Grow Home Review

Grow Home is a prime example of a game with a great premise but very sloppy execution.

The narrative of the game is that you are robot who has landed on a foreign planet with the objective of analysing the life while also growing the planet’s large tree high enough so you can return to your mother ship.

Initially this seems like a great idea for a game, but in reality it turns out to be far more tedious than it is fun.

One of the game’s central mechanics is that your character controls very awkwardly in a similar manner to games like Octodad.

There is a short period where movement will feel foreign to you, but after a couple of quick tutorials you easily get the hang of being able to move in any way you want.

The major problems with the movement don’t begin until you reach the tree and start attempting to grow home.


Your first attempt at climbing the tree will in all likelihood go smoothly, but all hell starts breaking loose one you start grabbing onto limbs and weaving your way upwards to platforms.

Growing the tree requires you to guide newly developed branches into floating islands, which give the tree nutrients, and shoots it further towards the sky.

These branches are much smaller and less forgiving than when climbing the trunk of the tree and many times the game will not detect a grab and you will be randomly falling in a downward spiral, likely towards your death.

The obvious solution to this would be to build a tree that is ever so slightly pushing upwards, however this is impossible after about ten minutes as the distance and height of the platforms you must reach become unrealistic to reach unless you’re rising at a decent pace.

It’s also not uncommon to incur random deaths such as having your head caught between rocks while exploring a cave, forcing you to spend another couple of minutes climbing back to where you were for something you had no control over.

Speaking of climbing back to where you were for minutes on end; be prepared to spend most of the game doing exactly that.

Whether through the game’s fault or human error you will fall off a lot and have to climb back to where you were which gets incredibly tedious around the latter stages of the game.

It can be particularly frustrating to even attempt to climb back onto the tree after re-spawning, as unless you’ve grown the tree in a specific way the limbs may make your jump back a nightmare.


Grow Home’s gameplay never really deviates from the simple grow and climb, outside of the occasional run in with an animal and the difficulty of each growth level doesn’t change all that much.

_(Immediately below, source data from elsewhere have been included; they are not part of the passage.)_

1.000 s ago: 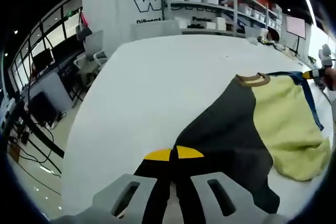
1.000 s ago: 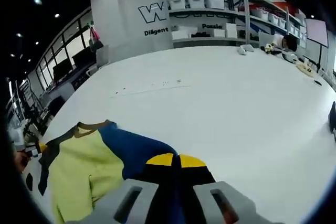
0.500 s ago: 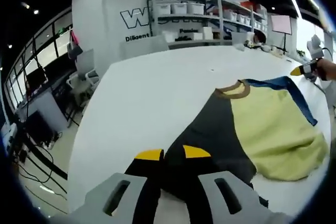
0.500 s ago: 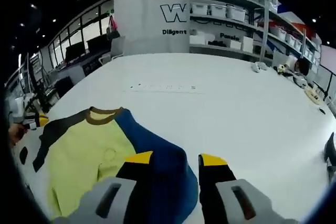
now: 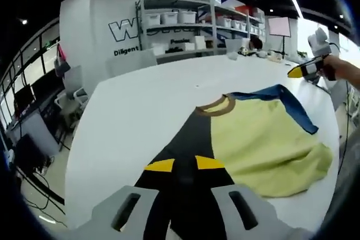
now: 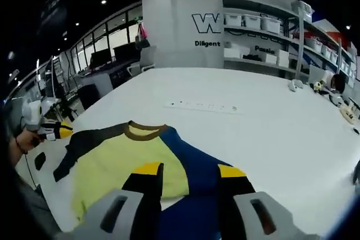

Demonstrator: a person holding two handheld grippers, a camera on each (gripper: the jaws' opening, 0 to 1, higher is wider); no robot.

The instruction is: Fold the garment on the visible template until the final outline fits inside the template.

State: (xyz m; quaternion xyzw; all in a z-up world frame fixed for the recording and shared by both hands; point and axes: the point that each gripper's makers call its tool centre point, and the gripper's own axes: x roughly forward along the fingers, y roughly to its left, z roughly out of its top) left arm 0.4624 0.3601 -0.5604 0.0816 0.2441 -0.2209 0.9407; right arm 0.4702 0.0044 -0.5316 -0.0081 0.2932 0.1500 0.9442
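Note:
A shirt with a yellow-green body (image 5: 264, 144), brown collar (image 5: 216, 104), dark grey sleeve (image 5: 188, 139) and blue sleeve (image 5: 287, 99) lies spread flat on the white table (image 5: 135, 105). My left gripper (image 5: 185, 164) hovers over the dark sleeve's end, its yellow tips a little apart and nothing pinched between them. My right gripper (image 6: 189, 170) stands wide open above the blue sleeve (image 6: 197, 158), beside the yellow body (image 6: 124, 161). Each gripper appears in the other view, held by a hand: the right one (image 5: 301, 71), the left one (image 6: 59, 130) near the dark sleeve (image 6: 84, 144).
A faint row of small marks (image 6: 202, 105) crosses the table beyond the collar. Shelves with white bins (image 6: 259, 26) stand behind the table. Small items (image 6: 292, 86) lie near its far right edge. Desks and chairs (image 5: 67, 91) are off the left side.
Both grippers have let go of the sleeves: the right jaws opened wide, the left parted slightly. Both pulled back and up, and the shirt now lies flat with more of it in view.

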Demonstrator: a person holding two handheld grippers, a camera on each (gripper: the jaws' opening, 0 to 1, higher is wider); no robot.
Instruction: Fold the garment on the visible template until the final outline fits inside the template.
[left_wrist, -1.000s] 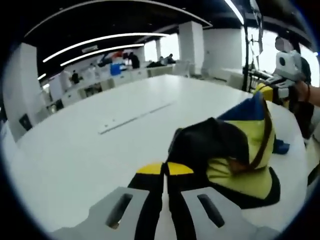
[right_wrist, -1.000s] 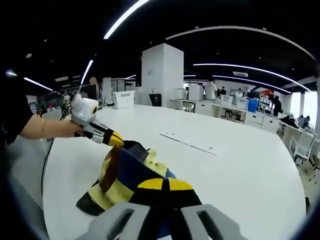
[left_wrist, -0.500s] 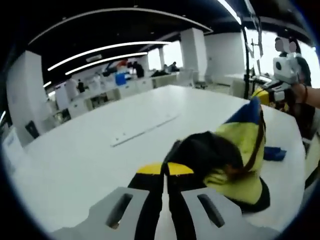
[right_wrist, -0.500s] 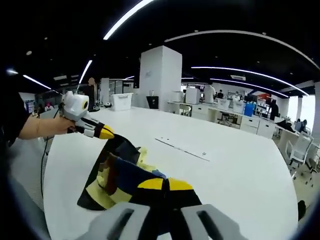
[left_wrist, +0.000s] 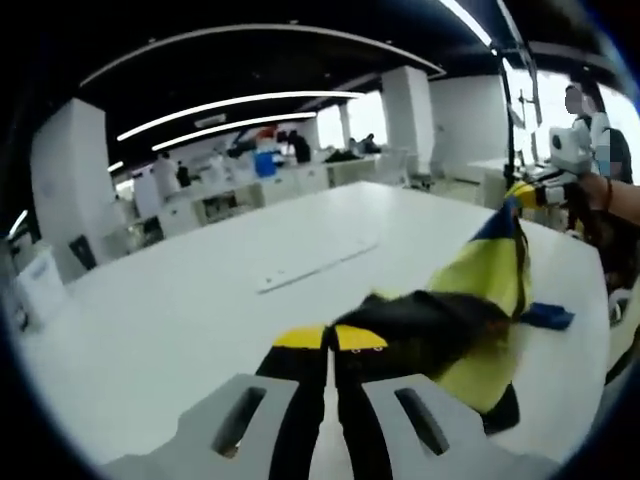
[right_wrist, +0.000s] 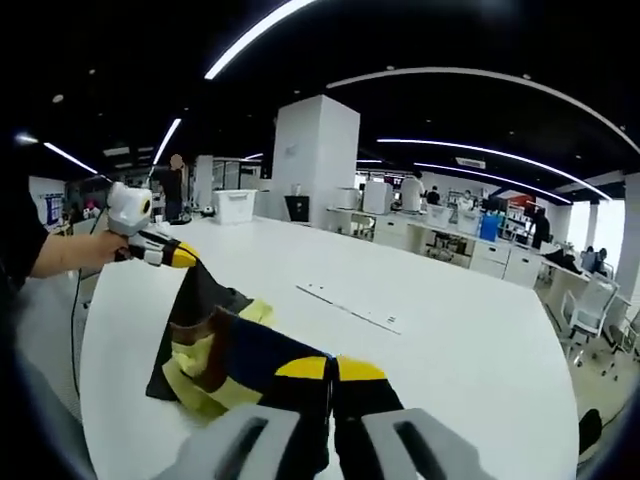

The game makes an attempt at skill progression by giving you a new skill each time you collect ten power-ups, such as increased jetpack time.

However, it’s quite annoying when one of these “skills” is actually just a basic camera control function that really should be something that you start the game off with.

I also found there was a problem with the game’s attempts to make you feel like you were getting better at scaling the tree. In the beginning you can pick up regular flowers and use them to glide in case you fall off the tree or want to make a jump to a platform.

About halfway through your climb you come across the guide leaf which is supposed to be an improved parachute over regular flowers, despite the fact that it controls far worse than the regular flowers and by the time you’ve spent long enough practicing using it for it to have any use, the game’s over.

It’s a major oversight when using the “worse” ability is actually much easier in the long run.


By far the most entertaining aspect of Grow Home is that you have a major input in how your tree grows.

You have complete choice of how it twists and winds and how many branches it takes to get to the nutrient giving islands and you can even weave a safety net of sort if you’re not too confident in your climbing, allowing you to land safely and not have as much of a tedious climb back from a checkpoint.

This gives your play-through a unique vibe and creates a sort of loving connection between you and the life you’ve just built all the way from the ground to space.

It was also a very nice touch on the developer’s part to give you a complete view of your tree during the closing credits, giving the game a sorely needed satisfying conclusion.


The only “glitch” I ran into during the game wasn’t really a glitch, but more of a huge oversight on the developers’ part.

It appears that at the beginning of the game it is entirely possible to screw up growing your tree branches, forcing you to restart the game. Thankfully this is in the very beginning so it isn’t too time consuming.

Ultimately, Grow Home is a game that has a serious problem balancing frustration and fun. Sculpting this tree should be an entertaining two to three hour experiences, but instead it’s hampered by controls that don’t always work, resulting in you spending most of the game re-climbing to areas that you’ve already reached. Grow Home is amazing in concept, but in execution it leaves a lot to be desired.